Prime Minister Manmohan Singh today said his government would control inflation – caused largely by a steep increase in oil prices – without hurting the rate of economic growth and employment. Inflation, at 11.91 per cent for the week-ended July 5, is already at its 13-year high and there are fears the country’s growth will lose momentum if high prices persist. India’s gross domestic product grew 9 per cent in 2007-08, but the Reserve Bank of India has estimated the growth rate in the current fiscal to be lower at 8-8.5 per cent.
Replying in a Parliamentary debate leading to a vote of confidence, which the United Progressive Alliance (UPA) government won, the Prime Minister also said the government was increasing investment in agriculture to boost farm output. “We have decisively reversed the declining trend of investment and resource flow in agriculture.
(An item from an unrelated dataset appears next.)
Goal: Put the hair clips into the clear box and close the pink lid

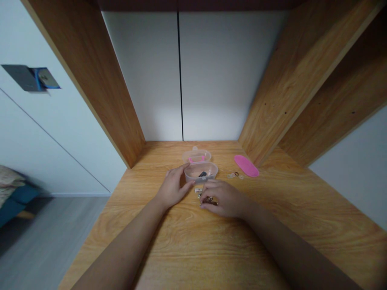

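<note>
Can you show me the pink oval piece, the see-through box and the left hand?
Pink oval piece (246,166): head view, middle of its top.
See-through box (197,180): head view, front wall.
Left hand (172,187): head view, back of the hand.

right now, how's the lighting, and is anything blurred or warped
Head view: soft shadows on the tabletop along the forearms; head view: upper right corner dim; head view: wide-angle stretch seems to splay the wooden uprights outward; head view: the metal pieces at the right hand look too soft to make out fully.
</note>
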A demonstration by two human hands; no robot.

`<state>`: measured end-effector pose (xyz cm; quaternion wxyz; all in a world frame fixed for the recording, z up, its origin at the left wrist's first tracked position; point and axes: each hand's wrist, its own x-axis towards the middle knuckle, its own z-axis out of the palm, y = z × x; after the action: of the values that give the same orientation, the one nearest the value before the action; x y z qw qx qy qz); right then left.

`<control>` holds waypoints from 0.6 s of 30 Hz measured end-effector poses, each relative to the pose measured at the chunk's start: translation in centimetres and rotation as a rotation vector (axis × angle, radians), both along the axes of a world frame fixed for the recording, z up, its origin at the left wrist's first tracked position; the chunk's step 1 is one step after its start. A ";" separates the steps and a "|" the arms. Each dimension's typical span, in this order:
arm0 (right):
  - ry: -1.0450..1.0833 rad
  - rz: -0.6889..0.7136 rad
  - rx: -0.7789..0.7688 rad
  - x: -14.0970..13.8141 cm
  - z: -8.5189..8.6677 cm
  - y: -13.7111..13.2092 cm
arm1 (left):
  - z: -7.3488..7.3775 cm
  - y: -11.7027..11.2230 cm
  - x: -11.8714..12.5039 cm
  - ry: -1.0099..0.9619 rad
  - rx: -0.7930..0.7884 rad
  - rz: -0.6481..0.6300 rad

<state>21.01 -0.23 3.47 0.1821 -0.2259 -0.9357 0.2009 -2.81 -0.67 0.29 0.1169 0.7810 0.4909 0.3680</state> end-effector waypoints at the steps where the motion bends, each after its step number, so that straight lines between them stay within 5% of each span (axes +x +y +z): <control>1: -0.013 0.000 -0.005 -0.1 -0.1 0.0 | 0.0 0.0 0.0 0.002 0.001 0.002; 12: -0.014 0.027 0.051 0.0 -0.4 0.1 | -0.1 0.1 0.0 0.013 0.008 0.005; 18: 0.249 -0.060 0.216 0.2 0.6 -0.2 | -0.3 0.2 0.0 0.020 0.007 0.001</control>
<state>21.17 -0.47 4.04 0.3256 -0.2063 -0.9149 0.1198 -2.82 -0.44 0.04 0.1087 0.7848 0.4913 0.3619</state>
We have achieved a record foodgrain production of 231 million tones. But we need to redouble our efforts to improve agricultural productivity,” he said.
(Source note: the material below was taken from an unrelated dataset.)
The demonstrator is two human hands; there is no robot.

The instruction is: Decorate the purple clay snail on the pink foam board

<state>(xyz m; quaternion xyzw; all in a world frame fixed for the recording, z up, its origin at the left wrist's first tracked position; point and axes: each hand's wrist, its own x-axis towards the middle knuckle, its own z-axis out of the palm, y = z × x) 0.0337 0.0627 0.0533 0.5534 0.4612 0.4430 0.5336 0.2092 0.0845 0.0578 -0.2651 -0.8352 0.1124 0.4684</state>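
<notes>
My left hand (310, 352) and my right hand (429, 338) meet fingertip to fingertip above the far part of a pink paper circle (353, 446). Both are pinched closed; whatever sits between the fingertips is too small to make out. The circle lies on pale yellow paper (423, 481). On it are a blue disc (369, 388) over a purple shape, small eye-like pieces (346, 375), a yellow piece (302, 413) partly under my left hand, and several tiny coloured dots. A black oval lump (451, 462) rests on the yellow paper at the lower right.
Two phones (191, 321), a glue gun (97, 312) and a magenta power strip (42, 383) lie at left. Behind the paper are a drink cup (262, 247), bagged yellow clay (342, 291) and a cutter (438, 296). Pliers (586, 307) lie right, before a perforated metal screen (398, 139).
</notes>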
Making a strong case for a civilian nuclear cooperation agreement with the US, Singh said India needs to grow at the rate of at least 10 per cent a year to get rid of chronic poverty, ignorance and disease which still afflict millions of our people. “A basic requirement for achieving this order of growth is the availability of energy, particularly electricity. The generation of electricity has to grow at an annual rate of 8-10 per cent,” he said.